TASK DESCRIPTION: Only those lines in the data below from the line containing "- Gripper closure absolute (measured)" through the line containing "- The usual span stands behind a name", both included, should be restated word for word.

——

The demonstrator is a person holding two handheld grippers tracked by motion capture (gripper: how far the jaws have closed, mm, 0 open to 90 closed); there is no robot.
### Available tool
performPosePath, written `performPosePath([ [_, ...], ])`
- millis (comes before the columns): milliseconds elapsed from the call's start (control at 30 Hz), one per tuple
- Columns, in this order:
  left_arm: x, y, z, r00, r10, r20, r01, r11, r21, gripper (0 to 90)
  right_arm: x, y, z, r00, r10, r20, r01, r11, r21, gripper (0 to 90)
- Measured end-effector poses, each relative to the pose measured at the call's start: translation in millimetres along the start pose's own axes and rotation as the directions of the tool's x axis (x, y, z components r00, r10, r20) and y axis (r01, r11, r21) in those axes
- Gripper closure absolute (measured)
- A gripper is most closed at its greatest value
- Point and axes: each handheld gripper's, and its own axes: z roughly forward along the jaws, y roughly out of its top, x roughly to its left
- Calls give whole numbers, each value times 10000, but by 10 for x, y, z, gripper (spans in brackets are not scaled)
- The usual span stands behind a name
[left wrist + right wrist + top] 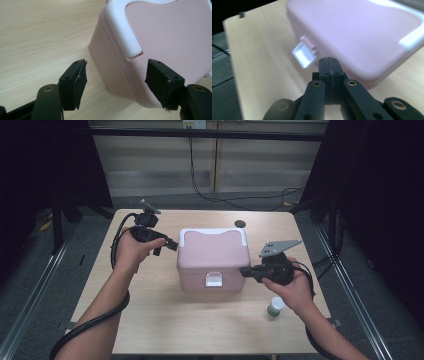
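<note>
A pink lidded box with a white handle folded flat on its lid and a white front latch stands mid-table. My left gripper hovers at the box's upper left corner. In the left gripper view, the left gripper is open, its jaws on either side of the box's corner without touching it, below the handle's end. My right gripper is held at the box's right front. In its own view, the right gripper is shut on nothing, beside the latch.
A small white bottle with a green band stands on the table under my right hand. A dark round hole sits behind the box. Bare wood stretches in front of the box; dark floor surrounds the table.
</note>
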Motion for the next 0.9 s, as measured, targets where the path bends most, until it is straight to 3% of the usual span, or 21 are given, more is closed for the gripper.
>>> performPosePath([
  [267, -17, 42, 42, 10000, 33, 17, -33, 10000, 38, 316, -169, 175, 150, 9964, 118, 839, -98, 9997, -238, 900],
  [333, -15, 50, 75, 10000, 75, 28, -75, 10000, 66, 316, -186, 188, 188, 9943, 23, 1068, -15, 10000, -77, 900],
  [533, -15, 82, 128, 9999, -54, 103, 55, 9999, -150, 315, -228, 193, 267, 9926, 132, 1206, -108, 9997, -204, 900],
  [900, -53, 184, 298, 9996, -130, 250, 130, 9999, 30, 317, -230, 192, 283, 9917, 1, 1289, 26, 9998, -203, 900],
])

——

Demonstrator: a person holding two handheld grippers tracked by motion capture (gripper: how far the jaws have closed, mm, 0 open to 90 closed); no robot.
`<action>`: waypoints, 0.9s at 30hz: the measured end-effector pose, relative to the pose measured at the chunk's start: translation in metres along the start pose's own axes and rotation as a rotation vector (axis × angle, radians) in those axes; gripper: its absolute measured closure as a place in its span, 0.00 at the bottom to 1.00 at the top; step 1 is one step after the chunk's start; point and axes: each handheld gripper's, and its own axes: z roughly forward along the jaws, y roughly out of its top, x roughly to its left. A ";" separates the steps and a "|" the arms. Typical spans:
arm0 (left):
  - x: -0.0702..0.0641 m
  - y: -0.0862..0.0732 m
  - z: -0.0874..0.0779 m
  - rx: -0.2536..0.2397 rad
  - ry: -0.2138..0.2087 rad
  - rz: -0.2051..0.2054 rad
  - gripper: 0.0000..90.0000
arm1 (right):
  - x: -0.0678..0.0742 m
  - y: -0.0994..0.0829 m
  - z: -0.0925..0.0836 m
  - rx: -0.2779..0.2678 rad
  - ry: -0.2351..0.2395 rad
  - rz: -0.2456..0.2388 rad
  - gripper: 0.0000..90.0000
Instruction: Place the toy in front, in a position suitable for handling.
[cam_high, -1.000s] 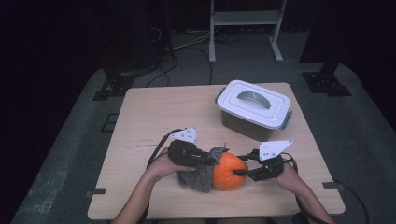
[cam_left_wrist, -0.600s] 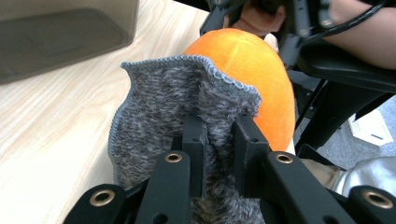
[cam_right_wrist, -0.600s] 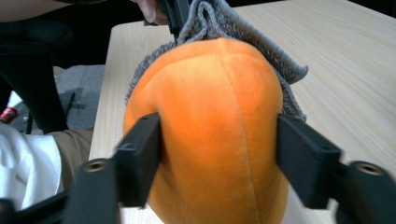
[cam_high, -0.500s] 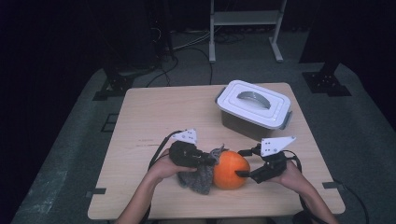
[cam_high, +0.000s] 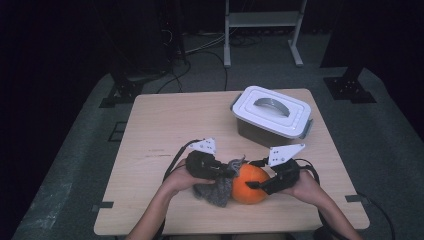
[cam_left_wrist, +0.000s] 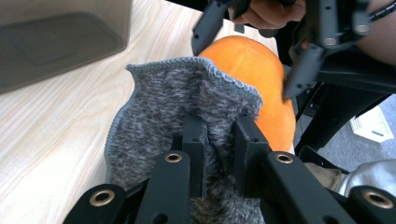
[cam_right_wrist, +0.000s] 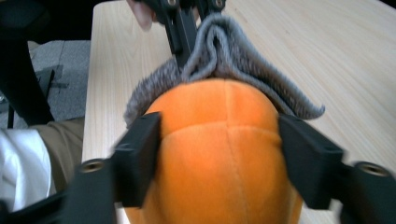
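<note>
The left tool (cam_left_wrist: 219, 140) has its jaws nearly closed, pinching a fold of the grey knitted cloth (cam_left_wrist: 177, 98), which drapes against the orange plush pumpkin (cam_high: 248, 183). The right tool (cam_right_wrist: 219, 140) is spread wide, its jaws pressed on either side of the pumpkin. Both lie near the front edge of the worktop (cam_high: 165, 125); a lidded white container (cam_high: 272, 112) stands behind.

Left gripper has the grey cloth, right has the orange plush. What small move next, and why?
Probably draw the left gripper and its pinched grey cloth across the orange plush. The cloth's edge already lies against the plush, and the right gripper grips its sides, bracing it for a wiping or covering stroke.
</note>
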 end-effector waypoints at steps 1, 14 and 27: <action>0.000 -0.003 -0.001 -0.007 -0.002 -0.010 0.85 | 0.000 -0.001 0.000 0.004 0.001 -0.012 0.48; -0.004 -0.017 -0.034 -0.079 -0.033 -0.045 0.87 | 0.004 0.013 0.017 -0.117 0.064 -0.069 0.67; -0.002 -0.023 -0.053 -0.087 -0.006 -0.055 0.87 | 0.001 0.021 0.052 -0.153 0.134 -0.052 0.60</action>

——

TASK RESPONSE:
- Gripper closure absolute (measured)
- A gripper is most closed at its greatest value
- Point and axes: each handheld gripper's, and its own axes: z roughly forward along the jaws, y roughly out of its top, x roughly to its left
- Calls give whole numbers, each value times 10000, but by 10 for x, y, z, gripper (spans in brackets are not scaled)
- The usual span stands behind a name

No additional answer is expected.